I ran through the plan for the holiday with Big Mama before I checked off the clock the night before. “We are leaving at two,” I said. “That will get us down to Torch Lake around three, and we are supposed to dine at four or four-thirty.”

Big Mama looked at me earnestly with her pale blue eyes. “Of course. That is the plan. But when will I know when we are supposed to go?”

“At two, Mom. I will see you before that, but don’t worry about lunch. We will have plenty to eat in the afternoon.”

“No lunch,” she said.

“Right. That is the plan. I have to go over to the Bluffs and talk to Doctor B and check on Bill.”

“That is nice of you to do. I have been concerned about him. Phil?”

“Bill, Mom. Your husband Bill.”

“That is very good of you, Victor. I have been concerned about him. Will the Doctor be there?”

“Absolutely,” I said, and as the new day dawned, the streets of the little resort town strangely empty, I calculated the time of arrival at the complex on the bluff above the north shore of the Bay to coincide with that of the lunch service.

The parking lot was jammed despite the lack of traffic on the roads, and I realized the families of the residents must be there in force to share the holidays.

The glass doors opened at my approach. They only do that one way- I will not reveal the secret access code you have to enter if you are on the controlled side of the doors. We could not have that, I assure you. Raven would be gone in a flash- or at least, he would have only months ago.

Although he tried an escape his first day in residence, he had either given up or the staff here just took periodic jailbreaks in stride.

I wanted to see him at lunch. The schedule that kept Big Mama happy was to be at lunch and dinner with her- that left some time with Raven’s after-breakfast nap to sit with him in the television lounge, but I wanted to see how the feeding was orchestrated, and this was, after all, Thanksgiving.

With any luck, I could have the meal with both of them.

First Turkey Day apart in 63 years, I marveled. The public area behind the receptionist-slash-gatekeeper, long tables had been set up and family groups sat with ancient loved ones. The kids looked kind of spooked and the adults looked kind of like me. It was sort of uplifting, and I hoped that the afternoon would work out for us, too.

I was just sitting down on the stool next to Raven, who was intensely occupied with a small glass of cranberry juice. A cafeteria tray occupied the space in front of him with a plate of shredded turkey, a dollop of dressing, submerged in brown gravy, some orange creamy stuff that might have been sweet potatoes at one time, and a soft white roll.

My phone went off as I was reaching for a fork. It was Jackie at Potemkin Village.

“Hi,” I said, reading the name on the illuminated screen. “Is she agitated?” I already knew the answer, of course, but hope springs eternal.

“We thought you were going out for the day.”

“We are. I just wanted to stop by and see Dad before we went. I am sort of thin today.

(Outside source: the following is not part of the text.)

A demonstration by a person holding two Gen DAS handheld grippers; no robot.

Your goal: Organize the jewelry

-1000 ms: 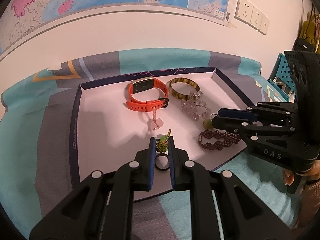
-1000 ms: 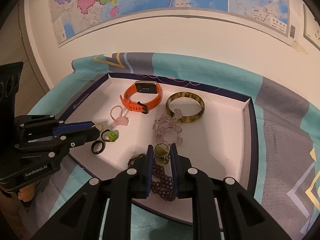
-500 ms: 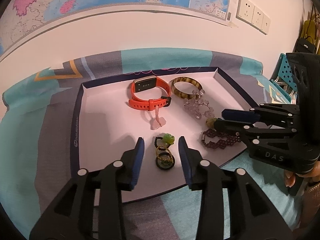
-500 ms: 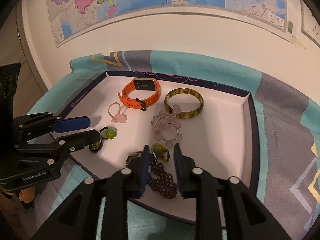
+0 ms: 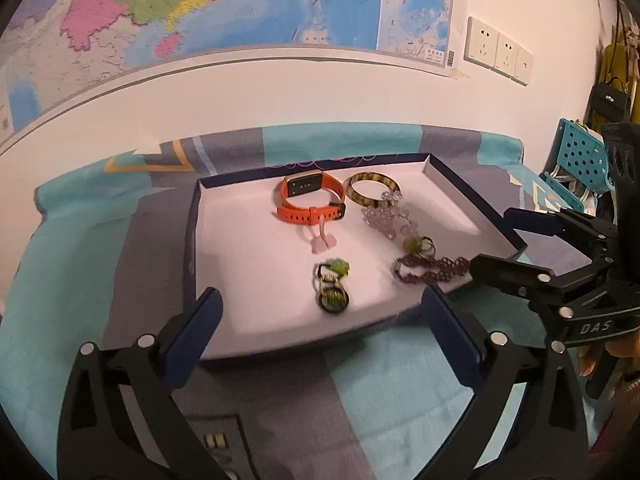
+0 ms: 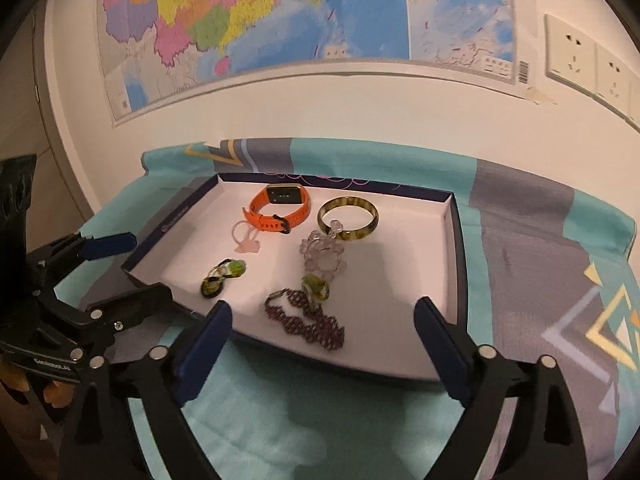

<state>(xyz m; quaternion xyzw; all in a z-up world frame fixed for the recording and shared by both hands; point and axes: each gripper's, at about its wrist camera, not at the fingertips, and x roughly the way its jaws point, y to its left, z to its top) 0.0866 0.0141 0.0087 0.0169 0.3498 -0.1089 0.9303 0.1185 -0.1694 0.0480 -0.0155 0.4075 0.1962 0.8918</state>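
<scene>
Both grippers hang back from the near edge of the tray, each with its jaws spread wide and nothing between them. Ahead of the left gripper, just past its fingertips, lies the black ring with the green-stone ring touching it on the far side, the pair strung away from the gripper. Ahead of the right gripper, the purple beaded bracelet stretches slantwise, its long axis running from far-left to near-right, with a small green ring touching its far end. Beyond that sits the clear bead bracelet, overlapping the tortoiseshell bangle. The orange watch lies to the bangle's left, face toward the wall, a pink charm just in front of it. Nothing stands between either gripper and the pieces. The tray rests on a teal and grey cloth; a map hangs behind
</scene>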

There is only one of me.” I hoped I didn’t seem too querulous. It occurred to me that Big Mama may be on the way here sooner rather than later.

“No, she is fine, we just want to know if we should serve her lunch.”

“That wasn’t the plan, but that would be swell, Jackie. Sorry.”

“We just wanted to know,” she said “Don’t worry about it,” and clicked off.

I looked back at Raven, who had placed his cup down on the table an was looking intently at a younger resident who was twisted in his wheelchair in some permanent rigor. Though he appeared unconscious, periodic snorts emerged from nose and mouth.

Erin was one of the three staff working the four residents, all in scrubs. “Does Eddie seem like he is distressed?” There was no staff consensus on the issue, and I viewed Eddie with mild alarm.

I managed to get Raven interested in turkey and mashed potatoes, and asked if I could get him more cranberry juice, since he had finished his cup well before embarking on the lunch itself.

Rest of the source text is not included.